* TASK DETAILS
Reproduce, from the lines below, exactly the stretch that begins at the line containing "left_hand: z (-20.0" and ends at the line containing "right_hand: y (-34", both included.

(Stored data entries)
==*==
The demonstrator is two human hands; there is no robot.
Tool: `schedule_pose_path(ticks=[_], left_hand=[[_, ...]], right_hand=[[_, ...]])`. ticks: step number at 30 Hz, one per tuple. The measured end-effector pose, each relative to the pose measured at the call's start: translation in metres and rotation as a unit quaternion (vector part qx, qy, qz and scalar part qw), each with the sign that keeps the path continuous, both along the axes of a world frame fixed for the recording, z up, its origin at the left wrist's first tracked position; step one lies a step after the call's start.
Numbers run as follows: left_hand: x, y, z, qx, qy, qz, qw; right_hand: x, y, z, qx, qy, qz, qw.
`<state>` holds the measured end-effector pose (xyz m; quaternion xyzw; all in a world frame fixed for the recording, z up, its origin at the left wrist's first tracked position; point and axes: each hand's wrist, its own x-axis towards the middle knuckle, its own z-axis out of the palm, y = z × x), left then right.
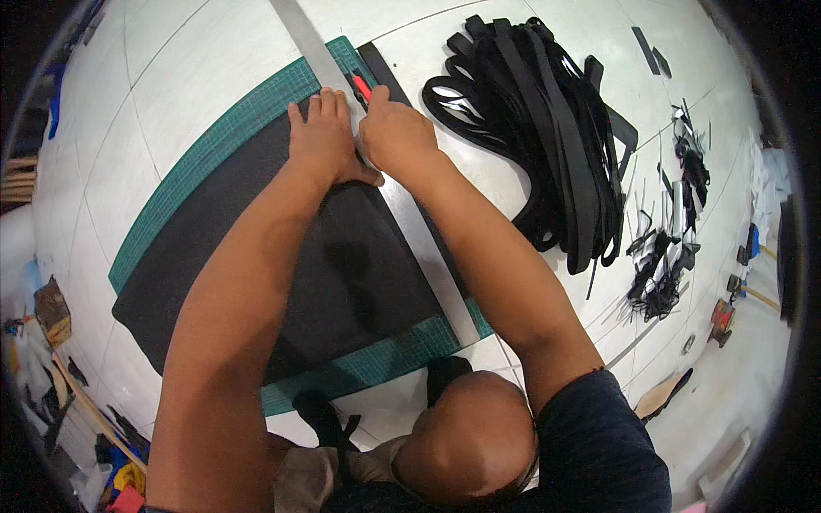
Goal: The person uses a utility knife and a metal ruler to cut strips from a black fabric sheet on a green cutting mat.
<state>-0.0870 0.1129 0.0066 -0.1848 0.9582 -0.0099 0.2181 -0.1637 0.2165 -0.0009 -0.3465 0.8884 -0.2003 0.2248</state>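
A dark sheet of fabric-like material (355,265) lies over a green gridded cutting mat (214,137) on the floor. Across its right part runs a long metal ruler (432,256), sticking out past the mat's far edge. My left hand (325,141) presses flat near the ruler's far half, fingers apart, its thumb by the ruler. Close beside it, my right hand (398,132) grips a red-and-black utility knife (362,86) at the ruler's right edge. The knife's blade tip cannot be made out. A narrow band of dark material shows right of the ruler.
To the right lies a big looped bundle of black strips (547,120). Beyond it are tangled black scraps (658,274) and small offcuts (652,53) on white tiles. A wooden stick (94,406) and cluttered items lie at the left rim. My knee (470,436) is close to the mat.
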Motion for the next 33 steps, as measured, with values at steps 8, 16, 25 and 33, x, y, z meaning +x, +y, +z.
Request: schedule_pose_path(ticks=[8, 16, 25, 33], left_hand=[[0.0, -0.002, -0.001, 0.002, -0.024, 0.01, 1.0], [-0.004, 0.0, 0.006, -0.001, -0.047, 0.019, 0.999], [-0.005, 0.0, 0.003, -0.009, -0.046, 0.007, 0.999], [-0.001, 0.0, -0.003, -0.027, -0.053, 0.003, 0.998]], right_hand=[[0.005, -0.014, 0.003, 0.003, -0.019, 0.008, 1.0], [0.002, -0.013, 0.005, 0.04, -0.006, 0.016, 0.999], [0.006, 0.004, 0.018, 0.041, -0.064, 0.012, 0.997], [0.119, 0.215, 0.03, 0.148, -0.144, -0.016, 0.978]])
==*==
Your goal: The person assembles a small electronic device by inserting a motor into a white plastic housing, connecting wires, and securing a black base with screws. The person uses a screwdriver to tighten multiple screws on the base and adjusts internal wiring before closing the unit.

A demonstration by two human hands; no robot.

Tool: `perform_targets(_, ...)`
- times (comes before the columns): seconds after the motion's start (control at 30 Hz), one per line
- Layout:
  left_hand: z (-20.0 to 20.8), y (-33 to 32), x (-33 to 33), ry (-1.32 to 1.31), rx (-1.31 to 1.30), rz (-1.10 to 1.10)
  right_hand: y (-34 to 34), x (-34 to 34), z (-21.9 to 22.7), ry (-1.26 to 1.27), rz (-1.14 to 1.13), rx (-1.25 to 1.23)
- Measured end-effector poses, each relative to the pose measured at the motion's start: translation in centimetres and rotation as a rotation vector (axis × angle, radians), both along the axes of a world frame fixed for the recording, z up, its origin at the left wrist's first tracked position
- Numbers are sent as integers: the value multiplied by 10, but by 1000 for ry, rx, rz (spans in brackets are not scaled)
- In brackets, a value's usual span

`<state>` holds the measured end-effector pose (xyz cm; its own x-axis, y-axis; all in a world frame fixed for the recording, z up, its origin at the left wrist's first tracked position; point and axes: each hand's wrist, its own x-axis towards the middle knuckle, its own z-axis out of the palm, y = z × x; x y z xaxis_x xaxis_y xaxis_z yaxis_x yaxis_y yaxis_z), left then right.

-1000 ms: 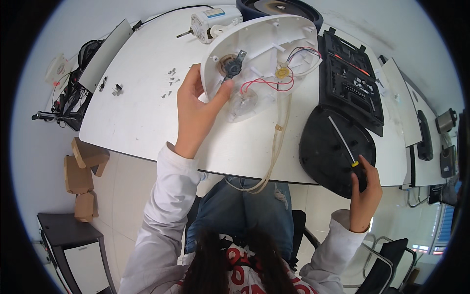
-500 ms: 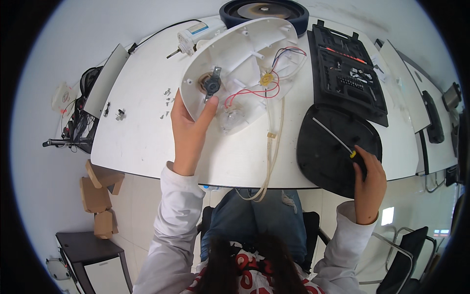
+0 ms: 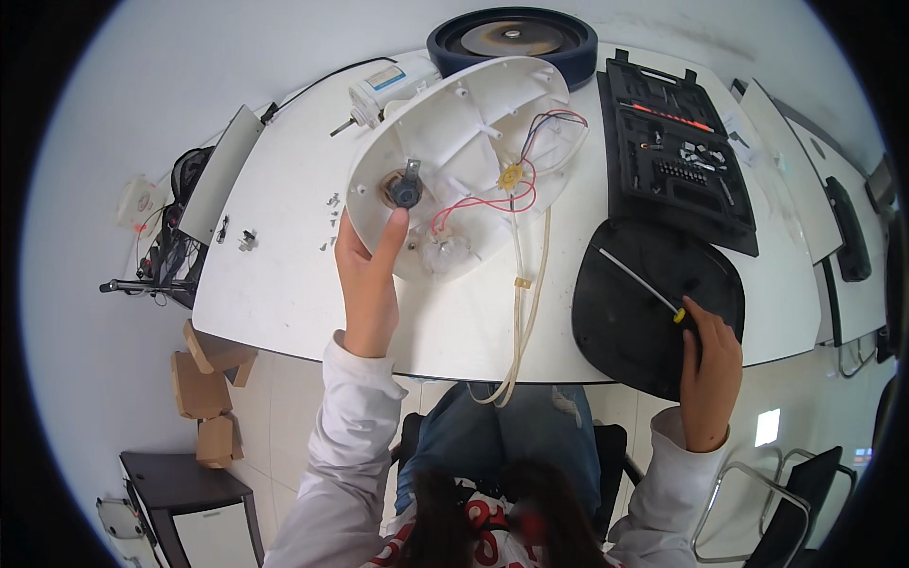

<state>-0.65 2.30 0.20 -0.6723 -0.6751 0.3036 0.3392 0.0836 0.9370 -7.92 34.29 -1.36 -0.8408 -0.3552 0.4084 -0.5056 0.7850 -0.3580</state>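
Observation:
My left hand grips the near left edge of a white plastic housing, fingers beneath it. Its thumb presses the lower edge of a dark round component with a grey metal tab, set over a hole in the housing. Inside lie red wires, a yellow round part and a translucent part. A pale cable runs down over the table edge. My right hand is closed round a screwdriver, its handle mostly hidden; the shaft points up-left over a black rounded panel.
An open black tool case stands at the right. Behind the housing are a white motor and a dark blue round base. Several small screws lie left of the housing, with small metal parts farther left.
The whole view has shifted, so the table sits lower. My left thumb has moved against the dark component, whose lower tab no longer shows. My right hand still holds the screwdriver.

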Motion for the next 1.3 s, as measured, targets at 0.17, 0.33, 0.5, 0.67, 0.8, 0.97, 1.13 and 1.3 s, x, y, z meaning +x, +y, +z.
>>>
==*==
* SOLUTION FOR THIS TASK
  left_hand: z (-20.0 to 20.8), y (-33 to 32), x (-33 to 33), ry (-1.32 to 1.31), rx (-1.31 to 1.30), rz (-1.10 to 1.10)
  right_hand: y (-34 to 34), x (-34 to 34), z (-21.9 to 22.7), ry (-1.26 to 1.27), rz (-1.14 to 1.13), rx (-1.25 to 1.23)

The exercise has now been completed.